# ACTIVITY
The lines below that include "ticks" are to be found and copied.

──────── RAW DATA

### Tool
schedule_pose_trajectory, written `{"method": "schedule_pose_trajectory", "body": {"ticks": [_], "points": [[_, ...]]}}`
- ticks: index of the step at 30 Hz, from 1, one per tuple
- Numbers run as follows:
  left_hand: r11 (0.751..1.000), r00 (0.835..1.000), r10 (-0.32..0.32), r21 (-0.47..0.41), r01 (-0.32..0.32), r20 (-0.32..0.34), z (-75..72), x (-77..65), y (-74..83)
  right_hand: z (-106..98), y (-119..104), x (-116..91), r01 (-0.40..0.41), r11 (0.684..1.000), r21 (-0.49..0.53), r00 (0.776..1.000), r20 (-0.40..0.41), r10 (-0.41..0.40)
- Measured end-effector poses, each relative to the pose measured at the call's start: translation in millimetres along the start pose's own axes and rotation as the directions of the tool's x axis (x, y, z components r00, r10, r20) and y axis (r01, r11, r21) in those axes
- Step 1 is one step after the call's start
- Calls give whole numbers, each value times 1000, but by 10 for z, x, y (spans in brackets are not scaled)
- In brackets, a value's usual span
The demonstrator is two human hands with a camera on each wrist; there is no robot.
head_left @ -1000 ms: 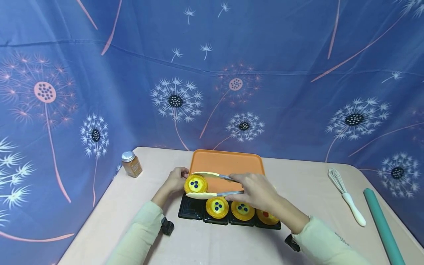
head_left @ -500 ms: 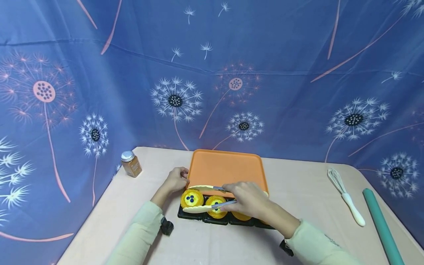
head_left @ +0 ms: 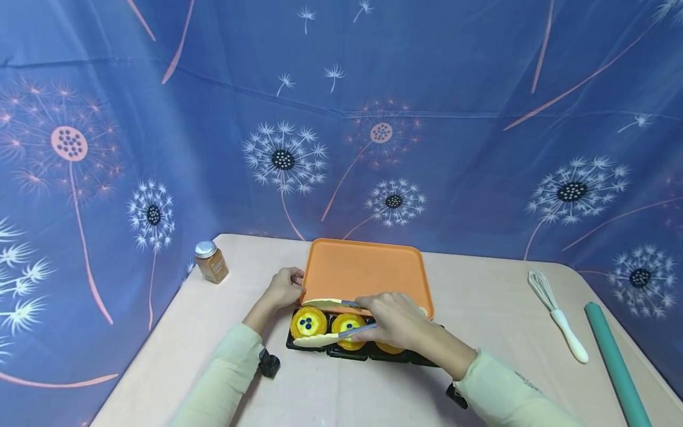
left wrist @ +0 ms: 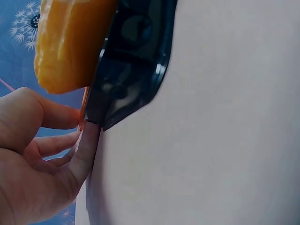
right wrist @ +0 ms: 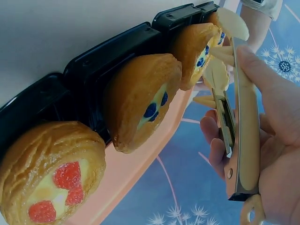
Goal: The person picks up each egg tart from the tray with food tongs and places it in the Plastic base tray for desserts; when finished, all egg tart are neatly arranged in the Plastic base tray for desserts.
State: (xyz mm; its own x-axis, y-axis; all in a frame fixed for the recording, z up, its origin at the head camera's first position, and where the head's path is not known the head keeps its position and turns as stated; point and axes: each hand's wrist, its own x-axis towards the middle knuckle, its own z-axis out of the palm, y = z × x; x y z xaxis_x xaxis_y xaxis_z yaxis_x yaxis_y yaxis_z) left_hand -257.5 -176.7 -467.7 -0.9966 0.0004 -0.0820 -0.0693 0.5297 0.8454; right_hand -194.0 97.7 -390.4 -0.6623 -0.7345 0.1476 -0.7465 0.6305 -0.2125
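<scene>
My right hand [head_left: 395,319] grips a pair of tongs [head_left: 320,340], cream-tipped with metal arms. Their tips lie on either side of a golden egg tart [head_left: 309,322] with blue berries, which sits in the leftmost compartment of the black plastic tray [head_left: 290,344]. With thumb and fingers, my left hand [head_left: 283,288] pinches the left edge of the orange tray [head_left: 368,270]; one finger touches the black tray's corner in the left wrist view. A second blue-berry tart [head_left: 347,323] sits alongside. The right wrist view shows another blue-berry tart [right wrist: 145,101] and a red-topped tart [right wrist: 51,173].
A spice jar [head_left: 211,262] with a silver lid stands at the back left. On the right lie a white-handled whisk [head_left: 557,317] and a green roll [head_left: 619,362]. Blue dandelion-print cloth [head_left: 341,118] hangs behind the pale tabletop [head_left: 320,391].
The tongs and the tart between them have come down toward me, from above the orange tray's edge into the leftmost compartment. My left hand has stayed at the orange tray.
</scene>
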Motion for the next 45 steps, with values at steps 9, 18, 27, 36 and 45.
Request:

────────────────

# RESULT FOR THIS EXERCISE
schedule_pose_trajectory, written `{"method": "schedule_pose_trajectory", "body": {"ticks": [_], "points": [[_, ...]]}}`
- ticks: index of the step at 30 Hz, from 1, one per tuple

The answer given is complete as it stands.